“Into a daybreak that’s wondrously clear / I rise.” Maya Angelou’s poem “Still I Rise,” published in 1978, was an assertion of dignity and resilience in the face of oppression. In the 1980s, Angelou used Reynolda as her stage, sharing words of humanity, survival, and triumph. But before her, numerous Black lives impacted and intersected with the story of Reynolda. Still I Rise: The Black Experience at Reynolda examines the lives of the Black women and men who helped shape Reynolda as it evolved from a Jim Crow era working estate into a museum for American art.
From 1912 through the 1950s, during one of the most repressive climates for Black people in North Carolina history, Black men and women navigated Reynolda’s segregated spaces—farming the land, constructing buildings, and working as domestic staff within Reynolda’s walls. During this era, segregation, the exploitation of Black labor, and laws that regulated Black behavior affected the lives of all individuals in the Reynolda story, whether at Reynolda or at the R.J. Reynolds Tobacco Company. While the struggle for equality did not end with the Civil Rights Act of 1964, the story of Reynolda pivoted to one of a public cultural institution. When it opened its doors in 1967, Reynolda’s intersection with Black lives shifted as the young, fledgling museum provided a venue for Black artists to celebrate their art. Artists such as Jacob Lawrence, Romare Bearden, and Maya Angelou transformed the historic setting into a stage for their art and teachings. Through art, letters, photographs, and audiovisual recordings, Still I Rise: The Black Experience at Reynolda examines Reynolda’s complicated past in a space designed for reflection and healing.

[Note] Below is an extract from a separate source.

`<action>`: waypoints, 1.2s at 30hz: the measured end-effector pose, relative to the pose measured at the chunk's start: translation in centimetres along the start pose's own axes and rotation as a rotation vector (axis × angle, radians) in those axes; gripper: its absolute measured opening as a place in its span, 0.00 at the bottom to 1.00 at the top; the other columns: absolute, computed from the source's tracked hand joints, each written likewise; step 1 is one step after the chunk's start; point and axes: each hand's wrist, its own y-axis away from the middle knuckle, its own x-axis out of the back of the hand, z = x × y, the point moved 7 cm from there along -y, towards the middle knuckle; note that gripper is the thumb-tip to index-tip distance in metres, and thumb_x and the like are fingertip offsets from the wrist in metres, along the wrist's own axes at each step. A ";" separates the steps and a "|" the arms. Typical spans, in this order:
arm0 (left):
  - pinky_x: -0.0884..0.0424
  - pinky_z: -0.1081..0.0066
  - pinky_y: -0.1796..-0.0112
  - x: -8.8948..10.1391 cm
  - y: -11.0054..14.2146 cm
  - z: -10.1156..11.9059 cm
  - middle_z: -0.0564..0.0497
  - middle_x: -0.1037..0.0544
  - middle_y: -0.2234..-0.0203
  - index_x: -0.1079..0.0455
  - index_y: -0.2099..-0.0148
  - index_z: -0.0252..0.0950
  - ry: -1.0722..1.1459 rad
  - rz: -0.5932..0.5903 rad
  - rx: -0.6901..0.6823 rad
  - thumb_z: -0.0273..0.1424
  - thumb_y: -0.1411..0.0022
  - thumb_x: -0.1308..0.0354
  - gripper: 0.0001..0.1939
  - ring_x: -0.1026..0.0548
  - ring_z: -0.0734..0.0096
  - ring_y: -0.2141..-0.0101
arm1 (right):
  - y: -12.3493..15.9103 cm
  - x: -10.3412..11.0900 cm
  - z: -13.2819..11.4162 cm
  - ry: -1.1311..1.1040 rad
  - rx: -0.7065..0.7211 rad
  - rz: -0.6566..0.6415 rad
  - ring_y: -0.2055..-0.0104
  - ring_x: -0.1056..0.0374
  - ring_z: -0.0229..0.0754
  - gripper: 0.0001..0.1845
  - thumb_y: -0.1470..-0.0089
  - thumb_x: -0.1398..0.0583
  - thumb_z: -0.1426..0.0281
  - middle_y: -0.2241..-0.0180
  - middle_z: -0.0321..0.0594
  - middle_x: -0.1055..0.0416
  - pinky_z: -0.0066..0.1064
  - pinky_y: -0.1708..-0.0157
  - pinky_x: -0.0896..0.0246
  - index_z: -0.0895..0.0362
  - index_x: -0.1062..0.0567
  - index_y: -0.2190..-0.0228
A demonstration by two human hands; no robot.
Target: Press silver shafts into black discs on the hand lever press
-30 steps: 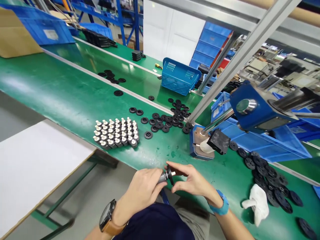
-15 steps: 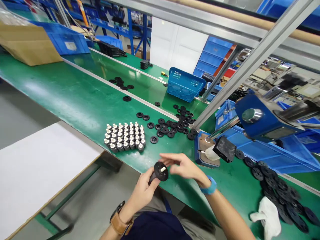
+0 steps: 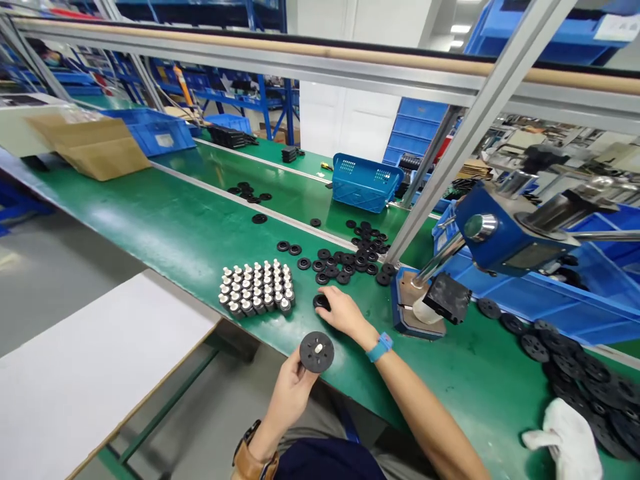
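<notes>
In my left hand is a round black disc part with a white pin at its centre; it is held up near the table's front edge, its flat face toward me. My right hand reaches forward over the green table, its fingers closed around the edge of a black ring-shaped disc lying there. Left of that hand stands a tight block of black cylinders with white tops. More small black discs lie scattered just beyond my right hand.
A blue hand press stands right, holding a black block near its base. Larger black discs and a white cloth lie at far right. A blue basket sits behind; a metal post rises beside the press.
My right hand has moved away from the held disc part, forward to a black disc on the table. My left hand has turned the part's face more toward me.
</notes>
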 end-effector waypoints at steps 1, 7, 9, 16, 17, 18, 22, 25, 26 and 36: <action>0.23 0.55 0.50 -0.4 0.0 -0.1 0.41 0.17 0.65 0.20 0.57 0.33 -0.004 -0.016 -0.003 0.55 0.43 0.33 0.29 0.19 0.47 0.55 | 1.4 1.2 0.2 -0.002 -0.019 0.037 0.50 0.27 0.51 0.24 0.43 0.35 0.72 0.49 0.49 0.27 0.41 0.48 0.32 0.57 0.27 0.45; 0.25 0.56 0.46 -4.9 -0.1 -0.5 0.38 0.17 0.51 0.22 0.46 0.33 -0.060 -0.166 -0.058 0.44 0.37 0.35 0.24 0.20 0.49 0.49 | 13.9 10.4 -1.7 -0.109 -0.086 0.387 0.64 0.32 0.42 0.26 0.40 0.36 0.68 0.53 0.45 0.30 0.36 0.59 0.29 0.55 0.30 0.41; 0.23 0.58 0.49 -7.3 -0.1 -0.3 0.38 0.17 0.52 0.22 0.46 0.33 -0.066 -0.230 -0.101 0.43 0.36 0.35 0.23 0.19 0.51 0.51 | 17.7 11.9 -3.3 -0.138 -0.062 0.452 0.61 0.30 0.43 0.24 0.41 0.35 0.68 0.54 0.44 0.31 0.35 0.59 0.29 0.53 0.29 0.44; 0.20 0.61 0.56 -14.6 1.7 -0.9 0.42 0.16 0.58 0.21 0.49 0.35 -0.083 -0.383 -0.190 0.39 0.36 0.38 0.18 0.18 0.56 0.58 | 23.5 12.3 -3.6 -0.053 -0.220 0.578 0.56 0.27 0.48 0.23 0.43 0.33 0.72 0.55 0.45 0.32 0.37 0.58 0.27 0.56 0.29 0.47; 0.20 0.61 0.57 -15.2 1.9 -0.9 0.43 0.15 0.58 0.21 0.49 0.35 -0.092 -0.395 -0.190 0.38 0.36 0.38 0.17 0.18 0.56 0.59 | 23.9 12.3 -3.4 -0.044 -0.238 0.587 0.56 0.28 0.48 0.24 0.43 0.33 0.73 0.56 0.45 0.32 0.38 0.58 0.27 0.56 0.29 0.47; 0.20 0.61 0.58 -15.6 2.1 -0.8 0.43 0.15 0.59 0.21 0.49 0.35 -0.101 -0.401 -0.196 0.38 0.37 0.38 0.17 0.18 0.56 0.60 | 24.2 12.3 -3.2 -0.038 -0.250 0.589 0.57 0.28 0.48 0.24 0.44 0.32 0.73 0.56 0.45 0.32 0.38 0.58 0.27 0.56 0.30 0.47; 0.21 0.64 0.63 -16.3 2.4 0.1 0.46 0.16 0.64 0.19 0.56 0.36 -0.129 -0.415 -0.243 0.37 0.38 0.37 0.13 0.19 0.58 0.65 | 25.2 12.4 -3.2 -0.036 -0.280 0.580 0.56 0.28 0.49 0.26 0.45 0.30 0.73 0.56 0.45 0.32 0.40 0.58 0.26 0.57 0.31 0.47; 0.23 0.67 0.67 -16.4 2.6 0.2 0.48 0.18 0.68 0.20 0.60 0.36 -0.155 -0.435 -0.245 0.38 0.39 0.37 0.11 0.21 0.61 0.68 | 25.5 12.3 -3.4 -0.043 -0.304 0.579 0.57 0.28 0.50 0.27 0.46 0.29 0.72 0.57 0.44 0.31 0.41 0.59 0.26 0.57 0.30 0.48; 0.23 0.67 0.67 -16.4 2.6 0.1 0.49 0.18 0.69 0.20 0.60 0.36 -0.167 -0.432 -0.242 0.38 0.39 0.36 0.11 0.21 0.61 0.69 | 25.5 12.2 -3.4 -0.048 -0.310 0.579 0.57 0.28 0.50 0.27 0.47 0.29 0.72 0.57 0.44 0.31 0.41 0.59 0.26 0.56 0.30 0.48; 0.25 0.68 0.70 -15.8 2.7 -0.2 0.50 0.20 0.72 0.22 0.65 0.36 -0.246 -0.428 -0.214 0.40 0.39 0.37 0.12 0.23 0.63 0.71 | 25.6 12.0 -3.5 -0.083 -0.312 0.587 0.58 0.27 0.50 0.23 0.43 0.31 0.67 0.58 0.44 0.30 0.42 0.60 0.24 0.54 0.30 0.49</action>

This exhibition has been made possible in part by the National Endowment for the Humanities.
Any views, findings, conclusions, or recommendations expressed in this exhibition do not necessarily represent those of the National Endowment for the Humanities.
Select Archival Photographs
Flora Pledger and Lillie Hamlin, circa 1930
Sam Stimpson, circa 1950
Nora Hamlin Wilkes, Sam Hamlin, Willie Grey Davis, Hugh Davis, Clinton Davis, Helen Hamlin Clayon, Paul Hamlin, and Lillie Hamlin (seated), circa 1950
Five Row teacher Lovey Eaton, circa 1917
Children of Five Row School, circa 1920
Thomas Warren, circa 1930
Mamie and Harvey Miller sit with their granddaughters Nancy Sue (left) and Brenda (right), circa 1950
Jacob Lawrence and his wife Gwendolyn Knight at the 1981 Contemporary American Arts Seminar
The Spirit of Reynolda: Black Contributions to Reynolda 1912-1962, 1993 exhibition held on the Sun Porch
Angelou and Bearden: 40 Years Later program
Maya Angelou and Romare Bearden Interview
About Reynolda’s Five Row Community
Reynolda, as a working estate, existed in the context of pervasive racial inequality known as the Jim Crow period. The segregated community of Five Row, so named because it originally consisted of a row of five houses, was home to Reynolda’s African American farm workers and their families. Located parallel to Silas Creek, Five Row was situated out of sight of the bungalow and the other village buildings. A boarding house accommodated several families, while another large building served as the church and school. Unlike the houses in Reynolda Village, those in Five Row did not have electricity or indoor running water. Families made do with kerosene lamps and coal heaters. Water was drawn from several taps of artesian well water.
The majordomo for the Babcocks, Harvey Miller, grew up in Five Row: “They were frame houses. They had four rooms or five rooms, at that time you had your privies outside. But you did have piped water, but not in your house. I was about as far from–I could take a hose pipe and run water from the spigot up to my mother’s wash tub, two lengths of hose, so I wouldn’t have to carry it.”
Good wages lured many tenant farmers to join the Reynolda work force. Ellis Pledger walked twenty miles a day to make $9 a week, three times what he received elsewhere. In 1916, he moved to Five Row with his wife, Flora.
Residents of Five Row remembered it as a close-knit community, as expressed by Flora Pledger: “But I thought it was the best place I’d ever seen. I loved it, I loved it. And if it was like—had the water and everything that I’ve got now—I’d rather be there than anywhere that I could be. I just naturally loved it. People was friendly and sociable and everything, and the children—you never had to whup ‘em, they was just good, like a family. We’d get along with one another, you never had to lock your door. You just go on and shut the door. I just come on out in the summertime when I went to work, I just come on out and let the door come shut. Not the wooden door, just the screen door, just cooling the house when you get back.”